§ PROBLEM
From the material below, list every line containing "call".

§ PROVIDED MATERIAL
· · · · · · ·

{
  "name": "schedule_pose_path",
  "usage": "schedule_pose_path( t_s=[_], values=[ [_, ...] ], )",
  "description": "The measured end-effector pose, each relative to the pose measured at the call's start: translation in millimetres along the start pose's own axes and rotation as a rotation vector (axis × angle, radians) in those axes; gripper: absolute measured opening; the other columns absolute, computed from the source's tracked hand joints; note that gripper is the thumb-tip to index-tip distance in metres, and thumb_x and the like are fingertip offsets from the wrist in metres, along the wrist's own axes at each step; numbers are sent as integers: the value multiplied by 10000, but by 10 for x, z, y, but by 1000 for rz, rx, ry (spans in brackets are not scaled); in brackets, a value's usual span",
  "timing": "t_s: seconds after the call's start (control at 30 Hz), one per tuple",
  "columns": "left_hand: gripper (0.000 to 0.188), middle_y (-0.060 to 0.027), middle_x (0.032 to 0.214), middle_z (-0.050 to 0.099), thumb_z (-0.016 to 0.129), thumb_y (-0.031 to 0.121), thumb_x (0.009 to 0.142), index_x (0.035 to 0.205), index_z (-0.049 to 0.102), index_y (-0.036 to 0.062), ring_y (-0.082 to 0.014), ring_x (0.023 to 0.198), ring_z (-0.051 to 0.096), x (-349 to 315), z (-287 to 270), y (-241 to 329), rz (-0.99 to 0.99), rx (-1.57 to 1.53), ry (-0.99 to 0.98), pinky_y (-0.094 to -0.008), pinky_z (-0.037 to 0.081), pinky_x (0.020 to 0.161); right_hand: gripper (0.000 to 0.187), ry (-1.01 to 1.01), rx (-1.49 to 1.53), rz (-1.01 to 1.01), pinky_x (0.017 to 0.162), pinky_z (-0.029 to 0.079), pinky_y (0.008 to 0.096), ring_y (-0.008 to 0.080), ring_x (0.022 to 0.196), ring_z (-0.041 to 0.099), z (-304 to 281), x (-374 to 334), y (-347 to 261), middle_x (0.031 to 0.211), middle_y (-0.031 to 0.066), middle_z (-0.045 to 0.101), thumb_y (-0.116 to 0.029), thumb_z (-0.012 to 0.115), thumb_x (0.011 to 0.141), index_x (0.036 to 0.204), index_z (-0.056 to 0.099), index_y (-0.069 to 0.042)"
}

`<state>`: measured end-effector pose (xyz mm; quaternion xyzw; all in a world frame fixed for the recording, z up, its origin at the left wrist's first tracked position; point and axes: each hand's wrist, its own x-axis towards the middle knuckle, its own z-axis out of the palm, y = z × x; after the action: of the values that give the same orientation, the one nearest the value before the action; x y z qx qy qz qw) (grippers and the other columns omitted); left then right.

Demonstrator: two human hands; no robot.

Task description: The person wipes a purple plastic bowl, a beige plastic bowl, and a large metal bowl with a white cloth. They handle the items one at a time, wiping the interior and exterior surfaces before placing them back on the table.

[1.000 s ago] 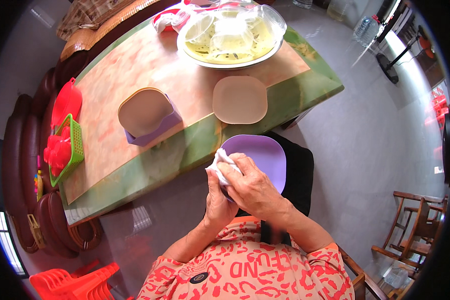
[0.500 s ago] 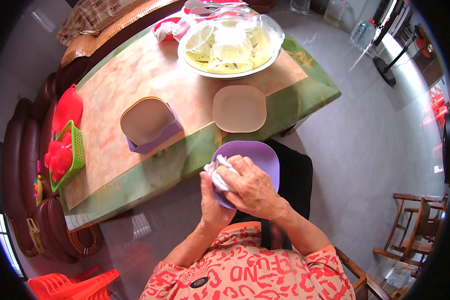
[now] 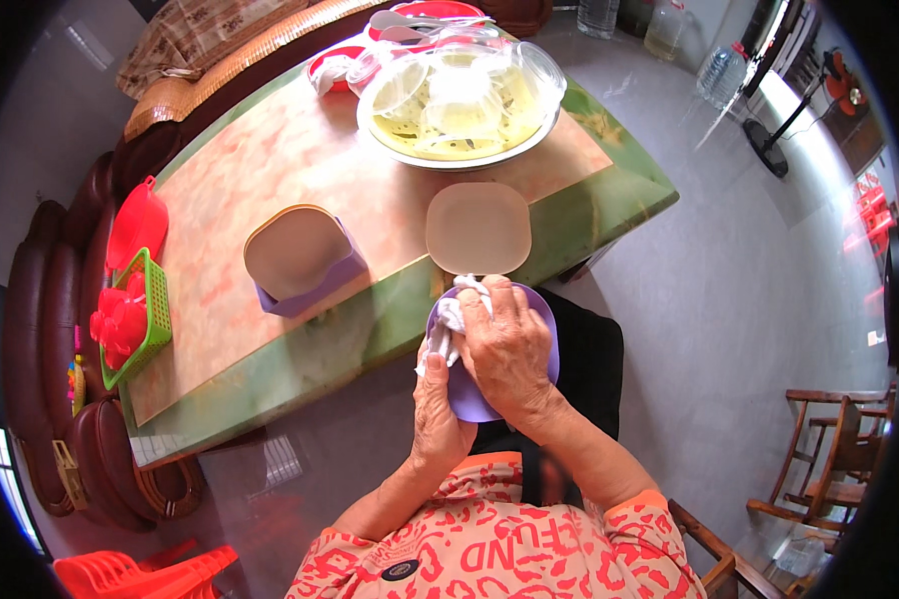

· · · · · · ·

§ ANSWER BELOW
  "description": "The measured end-effector pose, each relative to the pose measured at the call's start: translation in millimetres along the start pose's own axes and rotation as a rotation vector (axis × angle, radians) in those axes; gripper: absolute measured opening; the other columns absolute, computed from the source's tracked hand joints; note that gripper is the thumb-tip to index-tip distance in metres, and thumb_x and the like are fingertip offsets from the wrist in metres, along the wrist's own axes at each step; numbers are sent as integers: the value multiplied by 10000, but by 10 for x, z, y, but by 1000 for rz, rx, ry (spans in brackets are not scaled); in brackets, a value's usual span",
  "timing": "t_s: seconds after the call's start (control at 30 Hz), one per tuple",

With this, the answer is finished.